**Assignment:**
Go through the listing below and return every line exactly.

┌──

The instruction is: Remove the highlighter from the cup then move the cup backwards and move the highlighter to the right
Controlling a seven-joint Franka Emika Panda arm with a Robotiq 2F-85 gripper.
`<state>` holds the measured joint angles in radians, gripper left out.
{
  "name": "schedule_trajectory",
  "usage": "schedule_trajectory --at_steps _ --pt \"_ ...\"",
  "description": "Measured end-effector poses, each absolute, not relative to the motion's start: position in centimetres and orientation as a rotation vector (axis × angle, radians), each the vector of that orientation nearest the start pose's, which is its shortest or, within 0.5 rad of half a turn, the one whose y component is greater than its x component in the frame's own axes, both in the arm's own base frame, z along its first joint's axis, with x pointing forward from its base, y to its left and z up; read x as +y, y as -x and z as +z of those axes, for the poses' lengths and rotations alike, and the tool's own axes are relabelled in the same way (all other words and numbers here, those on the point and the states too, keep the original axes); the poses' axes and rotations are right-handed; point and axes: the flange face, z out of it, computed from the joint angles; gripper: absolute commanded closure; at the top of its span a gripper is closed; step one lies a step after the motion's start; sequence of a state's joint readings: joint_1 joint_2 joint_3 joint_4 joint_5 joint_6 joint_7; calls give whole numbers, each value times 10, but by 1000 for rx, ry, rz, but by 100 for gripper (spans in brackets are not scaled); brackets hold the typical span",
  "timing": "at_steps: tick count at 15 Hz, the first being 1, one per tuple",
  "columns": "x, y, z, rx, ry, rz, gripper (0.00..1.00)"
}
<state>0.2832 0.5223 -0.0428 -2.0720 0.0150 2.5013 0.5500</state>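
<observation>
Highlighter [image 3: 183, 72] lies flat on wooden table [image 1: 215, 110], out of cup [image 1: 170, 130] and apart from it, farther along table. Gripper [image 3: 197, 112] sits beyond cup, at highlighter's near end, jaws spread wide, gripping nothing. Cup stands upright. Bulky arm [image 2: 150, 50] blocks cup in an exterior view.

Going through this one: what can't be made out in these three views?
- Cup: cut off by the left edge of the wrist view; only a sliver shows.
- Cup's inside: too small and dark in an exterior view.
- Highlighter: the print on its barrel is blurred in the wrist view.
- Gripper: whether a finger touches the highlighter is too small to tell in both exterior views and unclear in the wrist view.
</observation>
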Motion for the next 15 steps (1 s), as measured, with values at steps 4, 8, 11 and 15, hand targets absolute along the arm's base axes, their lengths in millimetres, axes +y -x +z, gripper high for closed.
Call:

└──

**Expected answer:**
The instruction is: Remove the highlighter from the cup then move the cup backwards and move the highlighter to the right
Controlling a seven-joint Franka Emika Panda arm with a Robotiq 2F-85 gripper.
`<state>` holds the measured joint angles in radians, gripper left out.
{
  "name": "schedule_trajectory",
  "usage": "schedule_trajectory --at_steps _ --pt \"_ ...\"",
  "description": "Measured end-effector poses, each absolute, not relative to the motion's start: position in centimetres and orientation as a rotation vector (axis × angle, radians), each the vector of that orientation nearest the start pose's, which is its shortest or, within 0.5 rad of half a turn, the one whose y component is greater than its x component in the frame's own axes, both in the arm's own base frame, z along its first joint's axis, with x pointing forward from its base, y to its left and z up; read x as +y, y as -x and z as +z of those axes, for the poses' lengths and rotations alike, and the tool's own axes are relabelled in the same way (all other words and numbers here, those on the point and the states too, keep the original axes); the poses' axes and rotations are right-handed; point and axes: the flange face, z out of it, computed from the joint angles; gripper: absolute commanded closure; at the top of its span a gripper is closed; step one lies a step after the motion's start; sequence of a state's joint readings: joint_1 joint_2 joint_3 joint_4 joint_5 joint_6 joint_7; calls give whole numbers, each value times 10, but by 1000 for rx, ry, rz, but by 100 for gripper (spans in brackets are not scaled); brackets hold the typical span",
  "timing": "at_steps: tick count at 15 Hz, the first being 1, one per tuple",
  "columns": "x, y, z, rx, ry, rz, gripper (0.00..1.00)"
}
<state>0.2832 0.5223 -0.0428 -2.0720 0.0150 2.5013 0.5500</state>
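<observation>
Highlighter [image 3: 183, 72] lies flat on wooden table [image 1: 215, 110], out of cup [image 1: 170, 130] and apart from it, farther along table. Gripper [image 3: 197, 112] sits beyond cup, at highlighter's near end, jaws spread wide, gripping nothing. Cup stands upright. Bulky arm [image 2: 150, 50] blocks cup in an exterior view.

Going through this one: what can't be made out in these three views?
- Cup: cut off by the left edge of the wrist view; only a sliver shows.
- Cup's inside: too small and dark in an exterior view.
- Highlighter: the print on its barrel is blurred in the wrist view.
- Gripper: whether a finger touches the highlighter is too small to tell in both exterior views and unclear in the wrist view.
</observation>
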Motion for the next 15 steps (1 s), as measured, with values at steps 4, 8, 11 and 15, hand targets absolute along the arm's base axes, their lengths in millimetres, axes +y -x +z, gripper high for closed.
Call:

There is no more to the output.